## WHAT YOU HAVE TO DO
From the entries that follow, reproduce exactly and only the lines from the line with "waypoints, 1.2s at" to the line with "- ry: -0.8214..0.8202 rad", endpoints included.

## PROVIDED RECORDS

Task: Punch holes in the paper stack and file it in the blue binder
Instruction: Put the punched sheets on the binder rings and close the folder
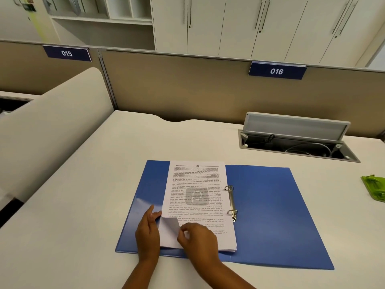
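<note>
The blue binder (270,207) lies open and flat on the desk, its two metal rings (231,202) at the spine. A stack of printed paper (198,197) rests on the binder's left cover, its right edge beside the rings, text upside down to me. My left hand (146,232) lies flat at the stack's near left edge, fingertips on the sheets. My right hand (198,239) pinches the near left corner of the top sheet and curls it up, blank underside showing. Whether the sheets sit on the rings I cannot tell.
A green plastic object (375,189), partly cut off, lies at the desk's right edge. An open cable hatch (298,140) with its lid raised sits at the back right. A beige partition (187,86) bounds the desk behind, a curved divider (52,130) to the left.
</note>
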Demonstrator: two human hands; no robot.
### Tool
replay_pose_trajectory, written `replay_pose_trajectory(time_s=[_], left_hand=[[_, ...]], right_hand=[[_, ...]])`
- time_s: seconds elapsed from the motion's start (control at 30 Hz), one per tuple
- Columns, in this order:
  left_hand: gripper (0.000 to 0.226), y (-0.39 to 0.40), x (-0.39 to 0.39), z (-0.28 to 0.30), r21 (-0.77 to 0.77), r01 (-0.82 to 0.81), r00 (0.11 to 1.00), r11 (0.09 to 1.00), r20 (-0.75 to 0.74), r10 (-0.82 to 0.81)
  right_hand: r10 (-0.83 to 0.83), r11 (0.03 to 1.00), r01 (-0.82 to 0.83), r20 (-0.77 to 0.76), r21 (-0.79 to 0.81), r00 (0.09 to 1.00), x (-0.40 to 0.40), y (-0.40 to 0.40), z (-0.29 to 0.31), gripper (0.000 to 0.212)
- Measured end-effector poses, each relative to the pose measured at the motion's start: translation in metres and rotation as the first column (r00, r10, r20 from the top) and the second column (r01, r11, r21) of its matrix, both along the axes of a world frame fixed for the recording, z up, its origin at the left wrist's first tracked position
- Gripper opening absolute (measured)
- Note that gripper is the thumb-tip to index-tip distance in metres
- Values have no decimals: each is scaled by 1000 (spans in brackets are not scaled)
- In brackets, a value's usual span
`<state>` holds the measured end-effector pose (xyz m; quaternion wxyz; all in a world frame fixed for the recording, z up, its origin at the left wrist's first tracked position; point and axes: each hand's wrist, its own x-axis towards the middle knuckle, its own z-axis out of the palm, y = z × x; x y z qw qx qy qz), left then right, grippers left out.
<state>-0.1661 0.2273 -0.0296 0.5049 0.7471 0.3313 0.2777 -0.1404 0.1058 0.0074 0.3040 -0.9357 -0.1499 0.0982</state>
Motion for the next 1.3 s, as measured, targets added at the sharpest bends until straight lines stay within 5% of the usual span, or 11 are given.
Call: replay_pose_trajectory(time_s=[0.13,0.27,0.43,0.73,0.93,1.13,1.23,1.3], left_hand=[[43,-1,0,3,-11,41,999,999,22,-40],[97,1,-1,-1,45,68,995,997,75,-71],[32,0,1,-6,71,54,998,996,-48,-51],[29,0,4,-12,126,35,997,991,-69,-27],[29,0,3,-12,139,25,996,990,-86,-13],[29,-2,3,-7,123,12,998,992,-60,-5],[30,-2,3,-5,123,14,999,992,-50,-8],[30,-2,2,-4,118,12,999,993,-44,-7]], right_hand=[[-168,930,203,-136,307,976,15,-21,13,13],[-369,746,441,-241,499,898,35,-62,22,13],[-578,564,653,-323,506,750,44,-123,12,11],[-697,340,811,-451,476,557,33,-182,-3,15],[-773,421,790,-279,446,569,18,-213,-1,16],[-858,343,875,-264,343,440,15,-236,-14,9],[-919,299,881,-139,366,369,18,-229,-7,34],[-902,405,821,28,402,431,21,-216,2,37]])
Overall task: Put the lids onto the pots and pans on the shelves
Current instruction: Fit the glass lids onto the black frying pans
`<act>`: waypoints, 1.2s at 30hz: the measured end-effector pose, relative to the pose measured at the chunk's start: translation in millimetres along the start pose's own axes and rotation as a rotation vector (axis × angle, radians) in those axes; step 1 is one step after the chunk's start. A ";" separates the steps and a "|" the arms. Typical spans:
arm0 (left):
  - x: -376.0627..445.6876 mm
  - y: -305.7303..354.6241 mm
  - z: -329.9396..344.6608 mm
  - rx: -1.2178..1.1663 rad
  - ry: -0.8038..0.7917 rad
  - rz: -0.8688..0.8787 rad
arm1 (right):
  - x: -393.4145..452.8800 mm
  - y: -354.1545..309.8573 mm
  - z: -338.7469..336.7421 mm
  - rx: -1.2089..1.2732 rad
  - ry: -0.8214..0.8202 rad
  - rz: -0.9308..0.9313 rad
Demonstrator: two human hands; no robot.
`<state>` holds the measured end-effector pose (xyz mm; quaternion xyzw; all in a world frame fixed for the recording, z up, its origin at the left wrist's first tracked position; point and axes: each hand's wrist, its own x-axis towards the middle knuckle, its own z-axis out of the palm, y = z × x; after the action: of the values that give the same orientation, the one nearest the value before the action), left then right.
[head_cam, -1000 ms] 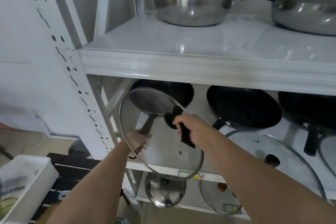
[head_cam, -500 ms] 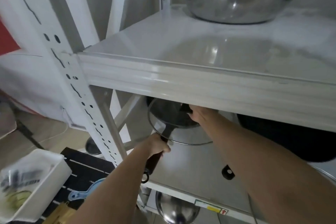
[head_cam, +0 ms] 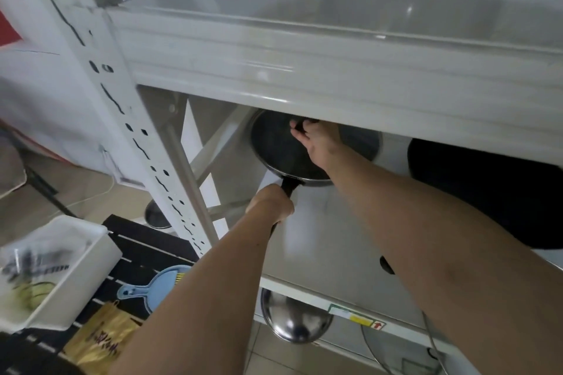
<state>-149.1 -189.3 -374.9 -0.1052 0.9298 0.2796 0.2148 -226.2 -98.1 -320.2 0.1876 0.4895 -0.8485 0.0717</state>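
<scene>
Both hands reach under the upper shelf (head_cam: 335, 76) of a white rack. Left hand (head_cam: 269, 204) is closed in a fist around the black handle (head_cam: 289, 187) of a dark pan (head_cam: 286, 152), which sits at the back left of the middle shelf (head_cam: 329, 240). Right hand (head_cam: 316, 141) lies over the pan with its fingers curled on a black knob (head_cam: 300, 126), apparently that of a glass lid (head_cam: 359, 143) whose blurred rim shows to the right of the wrist; whether the lid is fully seated cannot be told, since the upper shelf's front edge hides the far half. A second dark pan (head_cam: 487, 192) stands just right of the right forearm. Below, a steel lid (head_cam: 295, 320) and another glass lid (head_cam: 396, 347) lie on the lower level. On the floor to the left are a white tub (head_cam: 91, 256), a dark mat (head_cam: 146, 253) and a blue pan-shaped thing (head_cam: 161, 283).
</scene>
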 end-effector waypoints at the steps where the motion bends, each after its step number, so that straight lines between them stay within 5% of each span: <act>1: 1.0 -0.6 0.6 0.008 0.003 0.006 | -0.3 -0.7 -1.3 -0.010 0.024 -0.054; 8: -2.3 -2.5 5.0 0.030 0.010 -0.022 | -17.3 2.9 -6.8 0.077 0.011 -0.055; 11: -13.1 9.9 7.6 0.222 0.249 -0.024 | -25.7 5.5 -21.5 0.035 0.013 -0.055; 14: -34.7 49.4 18.9 0.279 0.427 0.160 | -46.2 0.3 -46.1 -0.055 0.118 -0.107; 21: -93.0 148.5 107.8 0.224 0.250 0.355 | -116.9 -46.4 -169.4 -0.381 0.477 -0.361; 26: -120.7 186.1 175.7 0.359 0.123 0.337 | -168.7 -48.5 -273.3 -1.084 0.684 -0.236; 31: -119.4 189.2 187.4 0.446 0.251 0.247 | -196.7 -24.2 -348.6 -1.752 0.409 0.286; 36: -115.8 176.2 188.3 0.463 0.261 0.213 | -206.1 -23.8 -365.0 -1.847 0.104 0.327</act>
<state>-38.0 70.6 -379.5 0.0101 0.9945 0.0651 0.0811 46.5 214.3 -385.4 0.1605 0.9392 -0.0942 0.2887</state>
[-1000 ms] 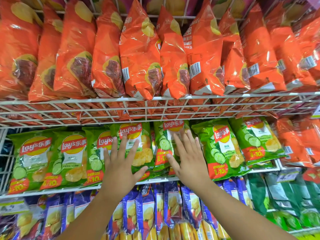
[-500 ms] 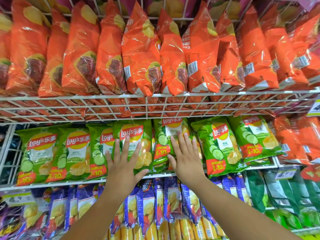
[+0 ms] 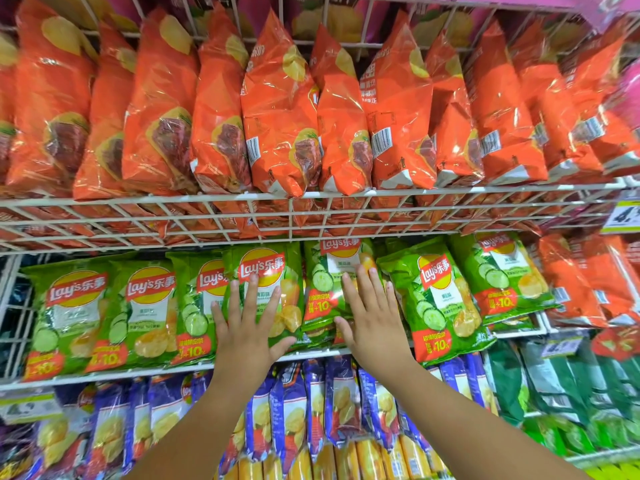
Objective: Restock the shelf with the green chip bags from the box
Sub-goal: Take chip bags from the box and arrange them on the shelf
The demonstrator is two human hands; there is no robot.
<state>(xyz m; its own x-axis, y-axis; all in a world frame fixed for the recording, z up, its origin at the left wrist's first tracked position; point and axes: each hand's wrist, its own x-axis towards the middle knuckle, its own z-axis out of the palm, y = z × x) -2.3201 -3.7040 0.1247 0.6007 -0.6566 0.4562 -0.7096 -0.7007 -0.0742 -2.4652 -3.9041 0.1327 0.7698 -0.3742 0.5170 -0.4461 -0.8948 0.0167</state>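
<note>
On the wire shelf (image 3: pixel 104 374), both flat hands press green chip bags (image 3: pixel 266 271).

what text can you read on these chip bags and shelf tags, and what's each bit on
"Lay's乐事": logo on the green chip bags, also under the left hand.
"+10%": red panel on a green bag right of the right hand.
"4.": partial number on the yellow price tag, cut off at the frame edge.
Orange bags: barcodes and Chinese print, too small to read.
Lower shelf tag: blurred.
</note>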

## ANSWER TO THE PROBLEM
`<act>`: waypoints, 1.2s at 30hz: the measured end-effector pose, relative to the pose measured at the chunk's start: translation in millimetres along the start pose's own axes and rotation as a rotation vector (axis × angle, radians) in those axes; step 1 is one step after the chunk's start. A ";" separates the steps and a "|" the arms. Typical spans:
arm0 (left):
  - x: -376.0627..445.6876 mm
  - y: -305.7303..354.6241 mm
  - z: -329.9396..344.6608 mm
  - rx: -1.2178..1.1663 rad
  - ry: -0.8038..0.7917 rad
  - rz: -0.8688..0.8787 rad
arm1 (right):
  - x: -393.4145..452.8800 mm
  - y: -354.1545..309.8573 mm
  - z: -338.7469..336.7421 mm
  - rx: -1.2089..1.2732 rad
  - ry: -0.8214..0.8202 rad

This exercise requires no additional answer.